Hubo quien se atrevió a pronosticar un aprendizaje moral de todo esto. La epidemia nos recordaría nuestra propia debilidad y, con ello, el valor de la cooperación humana, impulsando estilos de vida más austeros y razonables. Es difícil respaldar este tipo de aseveraciones. Los comportamientos colectivos no responden directa ni sencillamente a imperativos morales. La memoria social tampoco suele remontarse más allá de unas pocas décadas, como ilustra la reiteración de las crisis ligadas a la especulación y el consumo. Los cambios infraestructurales son procesos de larga duración. Lo que sí resulta posible es augurar nuevas formas de interacción con el entorno urbano. La implantación del trabajo a distancia, aunque no sea en la misma escala que durante la pandemia, puede terminar por alterar la estructura y los precios de los espacios urbanos. Para el teletrabajador de las grandes ciudades, la jornada laboral arroja un par de horas de asueto adicionales. Con ello, el papel tradicional de los centros y las periferias, así como la zonificación de las actividades, tiende a relativizarse. El comercio electrónico, disparado por los nuevos hábitos de consumo, puede suponer el ocaso de los pequeños negocios, pero también de las grandes superficies comerciales, como ya está ocurriendo en los Estados Unidos. Sin necesidad de salir de casa para trabajar, comprar o estudiar, las formas de sociabilidad han migrado en buena medida hacia las redes virtuales. Encontrar pareja o contactar con las amistades está cada vez más mediado por una pantalla y un teclado. La soledad y el riesgo de comportamientos anómicos o depresivos han aumentan en igual medida.

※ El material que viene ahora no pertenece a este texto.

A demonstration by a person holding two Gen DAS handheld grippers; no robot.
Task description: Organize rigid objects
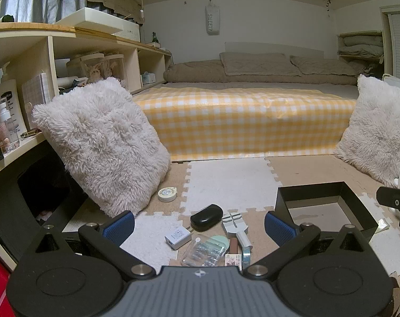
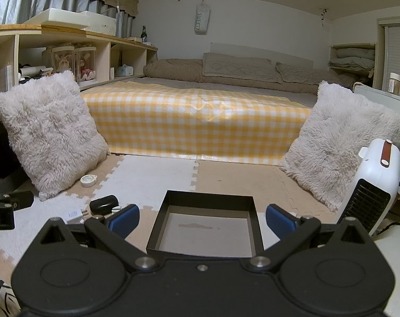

Sin embargo, este horizonte distópico no está en absoluto predeterminado. Todas las transformaciones sociales y económicas generan nuevos comportamientos y oportunidades. Las redes han permitido nuevas formas de economía colaborativa que trascienden la división tradicional entre lo rural y lo urbano. En todo caso, la dinámica de las ciudades no se limita al consumo y la producción. Su atractivo estriba en la diversidad, el dinamismo, la libertad y la creatividad que caracterizan a la vida urbana. La vida en las ciudades posee una dimensión comunal que no se reduce a la mera agregación de necesidades individuales. Algunos de los problemas generados por el urbanismo contemporáneo se derivan del olvido de la habitabilidad y la pérdida de control sobre el espacio vivido. La pandemia nos ha venido a recordar la necesidad de prestar atención prioritaria a los bienes urbanos que son constitutivamente comunales: aquellos que fomentan el desarrollo de las capacidades humanas, fomentan la inclusión social y transforman el entorno construido en un verdadero hábitat.